Inizia la quarta edizione del TOdays, il festival di Torino che anche quest’anno raccoglie nel capoluogo piemontese artisti internazionali e non per un week end di musica di altissimo livello.
Mentre sbrighiamo le formalità di rito per ottenere il magico press pass, già da fuori la zona concerti ci raggiunge la chitarra inconfondibile di Adriano Viterbini graffiando e mettendoci addosso quella smania pre-party che esploderà di lì a pochi minuti, non appena saremo in grado di poter osservare da vicino i Bud Spencer Blues Explosion. Sono una maledetta garanzia, alzano il volume e l’asticella media della qualità dell’esibizione fin dalle primissime battute:sfoderano alcuni brani del nuovo album (“La donna è blu” è qualcosa di dinamitardo) e si lanciano in lunghi strumentali, in alcuni momenti è evidente che Jack White si sia impossessato temporaneamente del chitarrista capitolino, e a Petulicchio non resta altro da fare se non provare a stargli dietro, sdoppiandosi e facendo il lavoro di un’intera band. Stanno per scendere dal palco, ormai la performance è andata (e pure molto bene!), però che fai, rinunci a fare una cover dei Chemical Brothers? Giammai! Ed è quindi sulle note di “Hey Boys, Hey Girls” in salsa BSBE che si chiude la prima esibizione.
Niente male come inizio.
Intanto il sole cala, ormai al tramonto assistiamo ad un febbrile cambio palco, la gente aumenta, si ammassa e aromi non equivocabili riempiono l’aria: mi sa che sta per passare un trance di nome King Gizzard & the Lizard Wizard, ricevo conferma della supposizione non appena vengono posizionati due drum set uno di fronte l’altro. Già il soundcheck ci dà l’idea di quello che succederà di lì a poco, la voglia di suonare del gruppo è tanta e il pubblico li aizza con grida e incitamenti ad ogni nota emessa dagli strumenti, tutti aspettano gli australiani e loro ci accontentano di buon grado: già dai primi power chord parte il pogo selvaggio (prerogativa esclusiva delle prime file, neanche fosse la Curva Nord), mi accorgo solo allora che la calca è impressionante, mi volto verso l’ingresso e noto che le persone saranno perlomeno triplicate, ci si muove a stento. Erano attesi come pochi e non hanno deluso neanche un fan, a giudicare dalle reazioni.

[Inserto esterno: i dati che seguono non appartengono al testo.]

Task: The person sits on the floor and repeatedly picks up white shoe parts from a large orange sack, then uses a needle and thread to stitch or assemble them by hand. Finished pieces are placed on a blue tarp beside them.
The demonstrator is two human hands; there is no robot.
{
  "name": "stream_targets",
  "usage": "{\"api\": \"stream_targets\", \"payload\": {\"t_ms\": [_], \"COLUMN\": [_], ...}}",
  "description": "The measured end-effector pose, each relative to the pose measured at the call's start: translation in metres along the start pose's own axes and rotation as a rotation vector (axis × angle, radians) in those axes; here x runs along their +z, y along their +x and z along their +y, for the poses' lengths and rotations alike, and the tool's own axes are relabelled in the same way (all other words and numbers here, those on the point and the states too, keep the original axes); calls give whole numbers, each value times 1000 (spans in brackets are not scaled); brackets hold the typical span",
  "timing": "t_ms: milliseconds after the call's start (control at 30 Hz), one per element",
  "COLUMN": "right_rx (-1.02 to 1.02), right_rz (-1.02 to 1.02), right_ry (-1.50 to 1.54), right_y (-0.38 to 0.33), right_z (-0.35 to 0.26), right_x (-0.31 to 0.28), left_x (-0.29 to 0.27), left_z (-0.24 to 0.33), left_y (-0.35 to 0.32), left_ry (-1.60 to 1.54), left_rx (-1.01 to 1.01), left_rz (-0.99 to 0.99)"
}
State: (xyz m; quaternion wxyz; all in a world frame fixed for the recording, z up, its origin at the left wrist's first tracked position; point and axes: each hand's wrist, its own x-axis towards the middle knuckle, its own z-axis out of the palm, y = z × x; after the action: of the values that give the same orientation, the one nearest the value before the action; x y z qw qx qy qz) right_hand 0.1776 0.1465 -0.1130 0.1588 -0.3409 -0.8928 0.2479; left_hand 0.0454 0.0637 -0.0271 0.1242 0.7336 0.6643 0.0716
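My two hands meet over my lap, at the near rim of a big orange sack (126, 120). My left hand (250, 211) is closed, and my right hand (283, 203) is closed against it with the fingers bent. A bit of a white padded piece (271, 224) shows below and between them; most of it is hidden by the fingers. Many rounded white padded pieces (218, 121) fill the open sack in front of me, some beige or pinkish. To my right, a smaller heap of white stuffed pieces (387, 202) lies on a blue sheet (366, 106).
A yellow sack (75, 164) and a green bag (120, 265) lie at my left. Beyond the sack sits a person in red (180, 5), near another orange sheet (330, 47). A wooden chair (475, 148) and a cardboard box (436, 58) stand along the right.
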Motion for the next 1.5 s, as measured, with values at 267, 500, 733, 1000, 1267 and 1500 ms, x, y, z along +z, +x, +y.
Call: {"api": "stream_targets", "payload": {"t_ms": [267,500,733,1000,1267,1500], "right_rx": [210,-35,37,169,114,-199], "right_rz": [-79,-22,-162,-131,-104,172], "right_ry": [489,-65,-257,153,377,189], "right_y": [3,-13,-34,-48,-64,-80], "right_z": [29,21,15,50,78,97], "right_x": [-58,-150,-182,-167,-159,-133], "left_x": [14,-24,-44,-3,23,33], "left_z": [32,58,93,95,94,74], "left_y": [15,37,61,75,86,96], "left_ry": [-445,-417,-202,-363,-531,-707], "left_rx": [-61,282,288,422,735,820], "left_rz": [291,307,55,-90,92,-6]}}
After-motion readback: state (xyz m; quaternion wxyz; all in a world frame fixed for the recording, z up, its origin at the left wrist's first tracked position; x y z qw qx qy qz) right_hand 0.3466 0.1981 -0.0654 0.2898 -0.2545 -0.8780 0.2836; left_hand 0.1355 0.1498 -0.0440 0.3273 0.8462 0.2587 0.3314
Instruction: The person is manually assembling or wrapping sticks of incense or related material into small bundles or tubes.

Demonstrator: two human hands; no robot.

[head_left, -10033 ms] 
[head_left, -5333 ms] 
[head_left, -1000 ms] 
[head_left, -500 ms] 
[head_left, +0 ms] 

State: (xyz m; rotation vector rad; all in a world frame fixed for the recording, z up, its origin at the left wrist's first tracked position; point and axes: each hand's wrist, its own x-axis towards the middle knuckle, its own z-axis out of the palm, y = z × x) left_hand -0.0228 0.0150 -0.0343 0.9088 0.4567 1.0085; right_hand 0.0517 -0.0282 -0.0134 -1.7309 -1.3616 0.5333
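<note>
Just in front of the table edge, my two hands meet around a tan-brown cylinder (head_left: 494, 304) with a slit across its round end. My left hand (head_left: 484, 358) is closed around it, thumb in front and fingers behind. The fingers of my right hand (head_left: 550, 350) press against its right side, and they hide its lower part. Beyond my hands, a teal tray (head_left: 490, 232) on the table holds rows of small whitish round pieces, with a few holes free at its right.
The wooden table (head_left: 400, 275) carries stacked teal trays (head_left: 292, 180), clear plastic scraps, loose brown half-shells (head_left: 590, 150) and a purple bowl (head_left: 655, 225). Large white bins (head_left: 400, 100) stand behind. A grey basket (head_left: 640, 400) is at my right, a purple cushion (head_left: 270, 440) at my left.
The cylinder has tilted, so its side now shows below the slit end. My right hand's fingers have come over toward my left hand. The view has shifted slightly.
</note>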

C’è il tempo di un panino e circa un’oretta di riposo: la calma prima delle star della serata.
Ore 22.30 circa salgono sul palco i The War On Drugs che producono l’effetto mosca sul miele sulla gente ancora alle prese con file ai Sebach e pinte di birra. Loro sono spaziali. Davvero poche volte ho potuto apprezzare una presa simile su un pubblico così eterogeneo: tutti a fissare Kurt Vile che alterna arpeggi, cantato e assoli con una naturalezza che ti fa rabbia, fa fare un lavoro da fondista al roadie addetto al cambio chitarre, e quando gli mette in mano la Gretsch White Falcon è arrivato il momento di partire con “Strangest Thing” e lì ci ha incantato tutti, uno di quei momenti in cui vorresti avere il tasto “play again” per risentire l’esibizione un altro paio di volte, e commuoverti per lo stesso numero di passaggi, ma non c’è tempo.
Si sono fatte le 23.30 ed è ora di trasferirsi all’Ex Fabbrica INCET dove ci aspettano a braccia aperte i Coma_Cose a suggellare una giornata lunghissima e fitta di musica di alto livello. Loro sono loro, fanno lo sporco compito che si sono assegnati: fomentano la folla e chiedono un po’ di urla in cambio. Noi ci proviamo, reggiamo ma non urliamo, anche perché l’età è quella che è e l’orario non aiuta, con i residui di lucidità che ci restano raggiungiamo casa, pronti ad affrontare una nuova battaglia l’indomani.